The Innovators: How a Group of Hackers, Geniuses, and Geeks Created the Digital Revolution, Walter Isaacson (Simon & Schuster, 2014)
This generational saga, by Steve Jobs biographer Walter Isaacson, traces the evolution of computing and the birth of the Internet. From Ada Lovelace to Bill Gates, this history not only tells the story of technological development, but tries to define what it was about these specific icons that made them creative pioneers — and it’ll inspire you to find the creative pioneer within yourself.
Looking for Alaska, John Green (Speak, 2006)
This modern classic young adult novel by author-vlogger-wizard John Green will break your heart into a million pieces. It will then rebuild your heart by moving you to take a look at your loved ones with a measured and empathetic perspective. You’ll cry a little, but you might also come away with a greater appreciation for the relationships that have and continue to define you.
Endurance: Shackleton’s Incredible Voyage, Alfred Lansing (Basic Books Reprint, 2015)
This book traces the extraordinary exploits of polar explorer Ernest Shackleton, who planned to cross Antarctica on foot in 1915 but got sidetracked when his ship, the Endurance, was stuck and then destroyed in icy oblivion. He and his crew, after camping in Antarctica for a year, had to cross over 850 miles of arctic waters in tiny lifeboats to make it back to any semblance of civilization. If this story doesn’t motivate you, nothing will.
(More) Recommended reading:
Wait But Why: Year One, Tim Urban (Amazon Digital Services, 2015)
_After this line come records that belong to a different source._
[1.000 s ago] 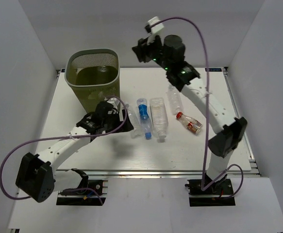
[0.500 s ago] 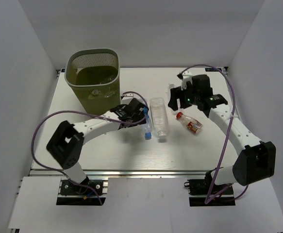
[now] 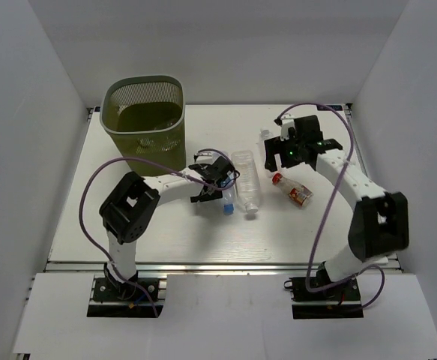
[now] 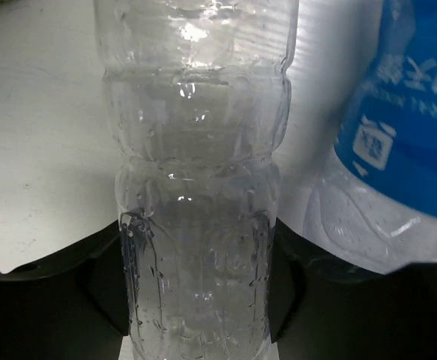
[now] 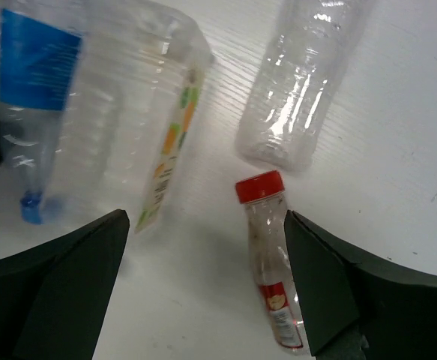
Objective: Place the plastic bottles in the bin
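Between the black fingers [image 4: 98, 270] of my left gripper [image 4: 196, 281] stands a clear ribbed plastic bottle [image 4: 196, 150]; both fingers press its sides. A blue-labelled bottle [image 4: 398, 112] lies right beside it. From above, the left gripper [image 3: 212, 182] is low on the table beside the blue-labelled bottle [image 3: 226, 196] and a larger squarish bottle [image 3: 246, 180]. My right gripper [image 5: 203, 292] is open over a small red-capped bottle [image 5: 267, 255], which lies near its right finger. Another clear bottle [image 5: 304, 82] lies just beyond. The olive-green mesh bin [image 3: 143, 124] stands at the far left.
White walls close in the table on the left, back and right. Purple cables loop from both arms. The bin holds at least one bottle, seen dimly through its opening.
The left gripper has reached further right among the bottles and closed on the clear bottle. The right arm came down from high at the back to the red-capped bottle and opened wider.
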You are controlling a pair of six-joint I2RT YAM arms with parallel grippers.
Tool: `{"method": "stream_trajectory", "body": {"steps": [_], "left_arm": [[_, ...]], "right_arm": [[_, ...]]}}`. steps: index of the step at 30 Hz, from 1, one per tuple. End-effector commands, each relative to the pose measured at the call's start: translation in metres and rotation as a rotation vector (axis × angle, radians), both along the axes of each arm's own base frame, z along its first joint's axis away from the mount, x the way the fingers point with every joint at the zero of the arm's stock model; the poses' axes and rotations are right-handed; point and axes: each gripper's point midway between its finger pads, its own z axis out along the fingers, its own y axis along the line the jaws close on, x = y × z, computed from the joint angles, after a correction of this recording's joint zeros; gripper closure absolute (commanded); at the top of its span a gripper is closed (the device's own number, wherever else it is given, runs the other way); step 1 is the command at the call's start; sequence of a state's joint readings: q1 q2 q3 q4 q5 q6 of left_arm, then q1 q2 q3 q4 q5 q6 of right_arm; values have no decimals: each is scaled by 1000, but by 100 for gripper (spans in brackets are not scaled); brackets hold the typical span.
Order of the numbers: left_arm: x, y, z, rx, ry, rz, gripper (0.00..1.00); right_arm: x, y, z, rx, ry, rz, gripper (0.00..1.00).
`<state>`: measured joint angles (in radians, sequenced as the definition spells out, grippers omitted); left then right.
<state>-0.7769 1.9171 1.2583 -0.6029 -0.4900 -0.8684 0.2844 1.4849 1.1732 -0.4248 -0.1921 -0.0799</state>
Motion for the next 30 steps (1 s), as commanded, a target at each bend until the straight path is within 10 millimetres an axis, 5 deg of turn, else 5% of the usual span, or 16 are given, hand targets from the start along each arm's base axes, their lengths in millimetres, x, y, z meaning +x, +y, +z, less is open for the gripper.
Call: {"method": "stream_trajectory", "body": {"steps": [1, 4, 5, 8, 9, 11, 15, 18, 21, 26, 30], "left_arm": [[-2, -11, 39, -51, -63, -47, 59], [-14, -15, 70, -74, -112, -121, 65], [-23, -21, 100, -116, -163, -180, 66], [-35, -26, 149, -190, -254, -262, 70], [-39, -28, 187, -229, -328, -309, 72], [-41, -24, 223, -245, -388, -306, 72], [-26, -29, 342, -312, -636, -336, 72], [-13, -20, 399, -323, -765, -265, 70], [4, 14, 426, -222, -855, -135, 67], [20, 84, 451, -25, -973, 184, 63], [40, 116, 440, 94, -959, 295, 57]], "right_arm": [[34, -8, -2, -50, -7, -40, 10], [60, -7, -14, -73, -12, -50, 10], [68, -7, -31, -89, 14, -60, 10], [94, -7, -37, -90, 16, -70, 10], [99, -5, -40, -92, 10, -68, 10], [111, -4, -48, -104, 5, -59, 10], [122, -5, -96, -149, 78, -69, 10], [125, -3, -106, -151, 87, -65, 10], [127, -4, -124, -145, 119, -56, 10], [126, -1, -124, -109, 135, -52, 10], [121, -3, -128, -93, 156, -44, 10]]}}
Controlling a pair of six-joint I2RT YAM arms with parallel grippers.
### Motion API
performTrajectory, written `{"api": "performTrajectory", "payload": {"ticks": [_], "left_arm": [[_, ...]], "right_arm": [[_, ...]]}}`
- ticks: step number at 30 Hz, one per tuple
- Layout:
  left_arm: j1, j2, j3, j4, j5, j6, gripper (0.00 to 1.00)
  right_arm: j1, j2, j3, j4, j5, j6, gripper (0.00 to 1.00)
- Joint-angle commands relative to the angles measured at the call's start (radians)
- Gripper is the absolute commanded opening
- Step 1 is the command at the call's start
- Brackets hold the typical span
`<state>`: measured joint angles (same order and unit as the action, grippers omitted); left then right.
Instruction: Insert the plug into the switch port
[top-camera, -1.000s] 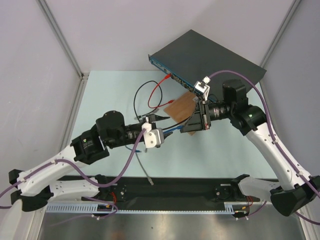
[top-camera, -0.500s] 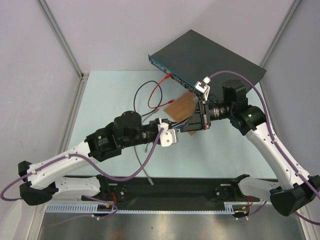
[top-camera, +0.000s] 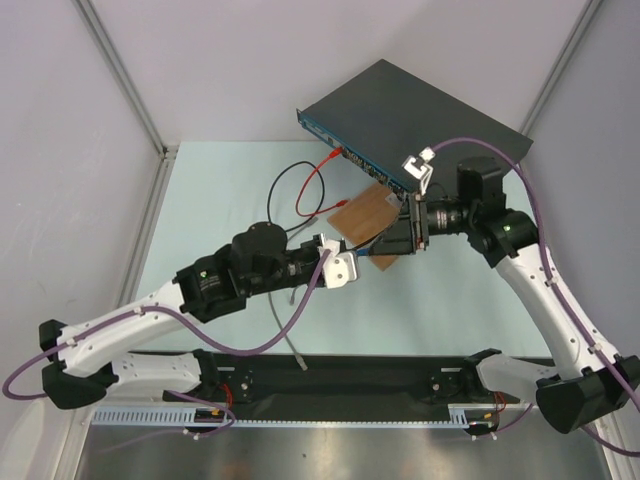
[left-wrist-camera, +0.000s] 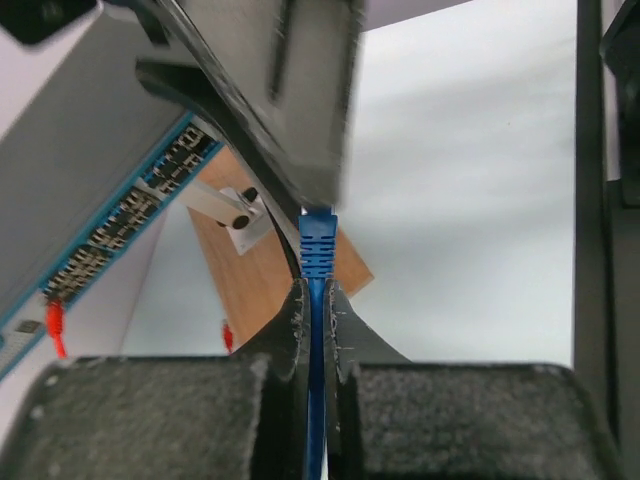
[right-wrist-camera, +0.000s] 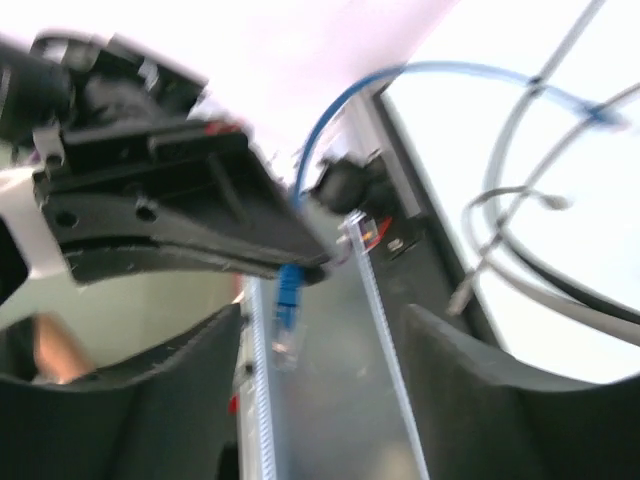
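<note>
The blue plug (right-wrist-camera: 288, 305) with a clear tip hangs between my right gripper's (right-wrist-camera: 320, 400) wide-apart fingers, touching neither: that gripper is open. My left gripper (left-wrist-camera: 318, 300) is shut on the blue cable just behind the plug's boot (left-wrist-camera: 317, 240). In the top view the two grippers meet nose to nose over the wooden board, left gripper (top-camera: 362, 256) and right gripper (top-camera: 392, 242), and the plug is hidden there. The switch (top-camera: 420, 110), a flat black box, lies at the back, and its blue socket strip (left-wrist-camera: 120, 230) shows to the left of the plug.
A brown wooden board (top-camera: 362, 215) with a small metal bracket (left-wrist-camera: 235, 205) lies below the grippers. A red lead (top-camera: 315, 185) and a black lead (top-camera: 280, 190) loop to the left of the switch. A grey cable (top-camera: 285, 330) trails toward the near edge.
My left arm reached right and its gripper closed on the blue cable. My right gripper let go, opened wide and drew back a little to the right.
</note>
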<state>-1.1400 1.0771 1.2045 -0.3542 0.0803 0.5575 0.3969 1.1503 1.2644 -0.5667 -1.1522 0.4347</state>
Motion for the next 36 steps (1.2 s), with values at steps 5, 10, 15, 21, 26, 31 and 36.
{"api": "performTrajectory", "payload": {"ticks": [5, 10, 15, 21, 26, 31, 36], "left_arm": [[-0.020, 0.069, 0.079, -0.015, -0.135, -0.289, 0.00], [-0.027, 0.209, 0.205, -0.117, -0.229, -0.479, 0.00], [-0.052, 0.306, 0.293, -0.166, -0.330, -0.611, 0.00], [-0.079, 0.395, 0.354, -0.187, -0.346, -0.679, 0.00], [-0.079, 0.463, 0.434, -0.209, -0.352, -0.708, 0.00], [-0.079, 0.556, 0.530, -0.226, -0.366, -0.714, 0.00], [-0.076, 0.633, 0.621, -0.247, -0.416, -0.706, 0.00]], "right_arm": [[-0.168, -0.060, 0.166, -0.027, 0.118, -0.111, 0.83], [-0.228, -0.121, 0.230, -0.042, 0.227, -0.186, 0.90], [-0.361, -0.172, 0.259, -0.149, 0.348, -0.208, 0.98], [-0.650, -0.173, 0.219, -0.288, 0.209, -0.169, 1.00], [-0.877, -0.115, 0.172, -0.366, 0.094, -0.163, 1.00], [-0.915, -0.101, 0.081, -0.294, 0.063, -0.117, 1.00], [-0.917, -0.095, -0.023, -0.171, 0.023, -0.024, 1.00]]}}
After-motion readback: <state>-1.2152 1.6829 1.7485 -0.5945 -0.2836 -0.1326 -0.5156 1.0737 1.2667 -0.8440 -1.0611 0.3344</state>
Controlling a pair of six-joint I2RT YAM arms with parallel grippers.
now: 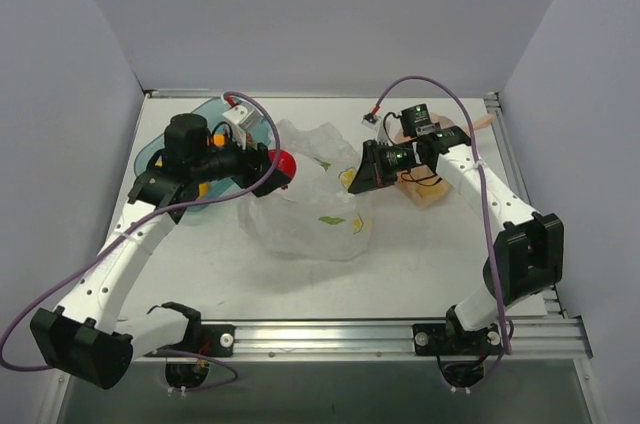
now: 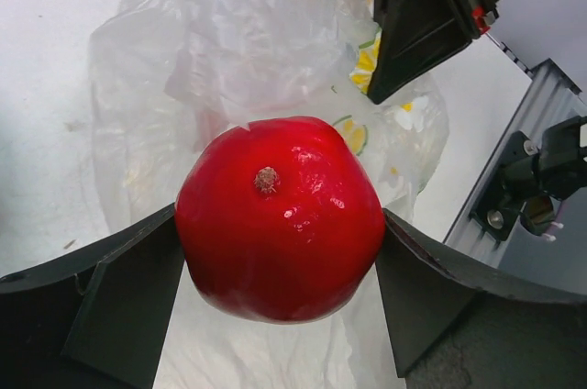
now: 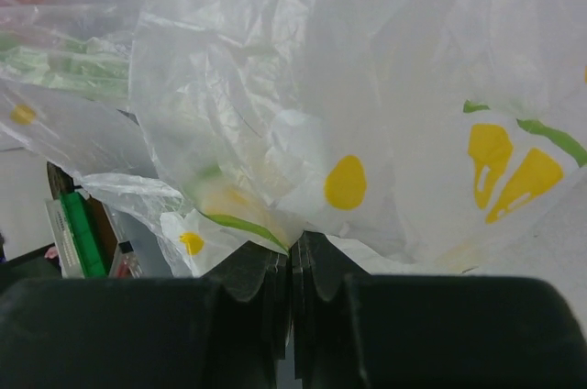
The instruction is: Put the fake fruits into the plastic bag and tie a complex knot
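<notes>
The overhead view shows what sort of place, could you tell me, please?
Probably a robot test cell: a left arm and right arm bolted to a metal rail, and plain grey walls boxing in a white table.

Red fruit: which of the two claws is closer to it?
Left. The left gripper clamps the red fruit; the right gripper pinches the plastic bag at the side away from the fruit.

Teal tray (image 1: 207, 107) largely covered by left arm (image 1: 110, 264), upper left; red fruit (image 2: 280, 219) blocks centre of plastic bag (image 2: 229, 50); bag contents blurred, unidentifiable, right wrist view.
</notes>
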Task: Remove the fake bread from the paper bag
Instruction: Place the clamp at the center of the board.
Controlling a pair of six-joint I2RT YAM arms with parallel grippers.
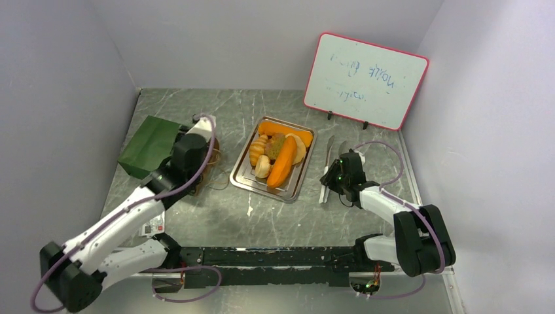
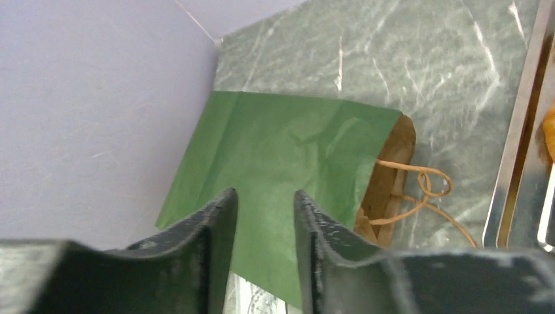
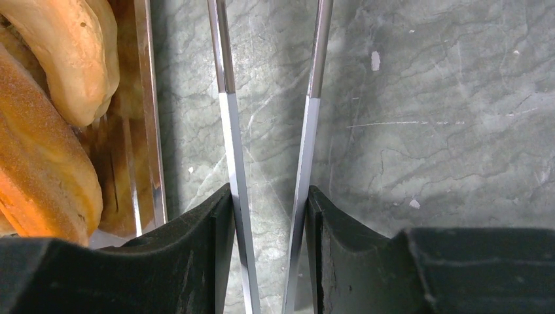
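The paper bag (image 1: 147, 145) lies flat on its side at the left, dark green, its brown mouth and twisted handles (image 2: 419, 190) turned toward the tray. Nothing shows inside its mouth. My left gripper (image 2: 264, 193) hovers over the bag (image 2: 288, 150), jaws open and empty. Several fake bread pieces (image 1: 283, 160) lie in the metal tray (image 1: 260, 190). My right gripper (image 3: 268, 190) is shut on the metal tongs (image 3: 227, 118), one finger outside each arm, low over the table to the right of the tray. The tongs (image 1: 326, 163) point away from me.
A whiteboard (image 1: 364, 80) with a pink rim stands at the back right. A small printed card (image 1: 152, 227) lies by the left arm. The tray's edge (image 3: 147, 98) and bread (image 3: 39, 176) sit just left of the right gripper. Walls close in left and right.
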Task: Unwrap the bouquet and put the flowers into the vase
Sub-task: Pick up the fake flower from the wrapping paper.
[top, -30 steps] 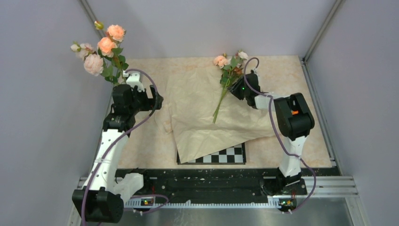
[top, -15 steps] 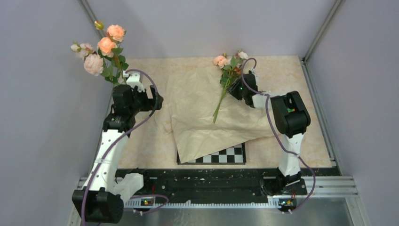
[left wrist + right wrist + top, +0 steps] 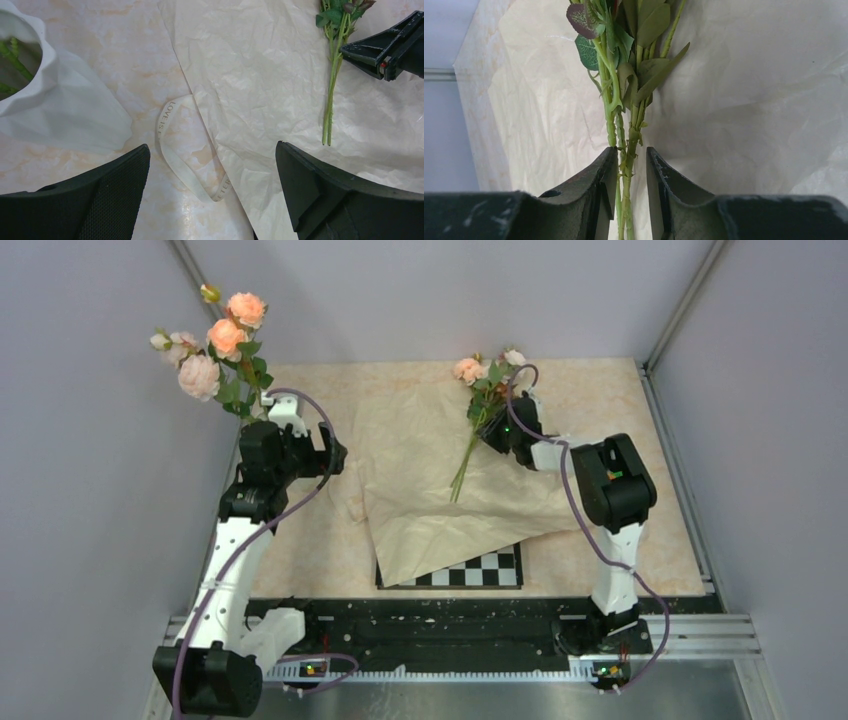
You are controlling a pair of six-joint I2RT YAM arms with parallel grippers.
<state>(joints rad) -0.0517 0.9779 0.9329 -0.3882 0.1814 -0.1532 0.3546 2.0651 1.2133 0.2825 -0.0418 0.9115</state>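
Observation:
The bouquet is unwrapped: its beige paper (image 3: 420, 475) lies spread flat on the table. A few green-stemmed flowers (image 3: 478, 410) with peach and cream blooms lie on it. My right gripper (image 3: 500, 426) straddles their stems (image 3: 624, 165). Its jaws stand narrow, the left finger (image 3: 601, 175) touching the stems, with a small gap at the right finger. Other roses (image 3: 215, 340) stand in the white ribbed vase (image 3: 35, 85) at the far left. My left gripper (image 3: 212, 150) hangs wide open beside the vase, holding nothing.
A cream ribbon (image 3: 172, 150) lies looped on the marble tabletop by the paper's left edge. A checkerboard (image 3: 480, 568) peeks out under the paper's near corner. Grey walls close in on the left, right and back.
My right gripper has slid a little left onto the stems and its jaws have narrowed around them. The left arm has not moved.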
This e-book is a collection of essays from Urban’s Wait But Why blog. Subjects vacillate wildly between various realms of science, society and stick figure drawings. Equal parts silly and profound, this little e-book is a good primer for what will probably become an addictive jaunt down a rabbit hole of blog posts that will eventually evoke your next appointment with your inner panic monster.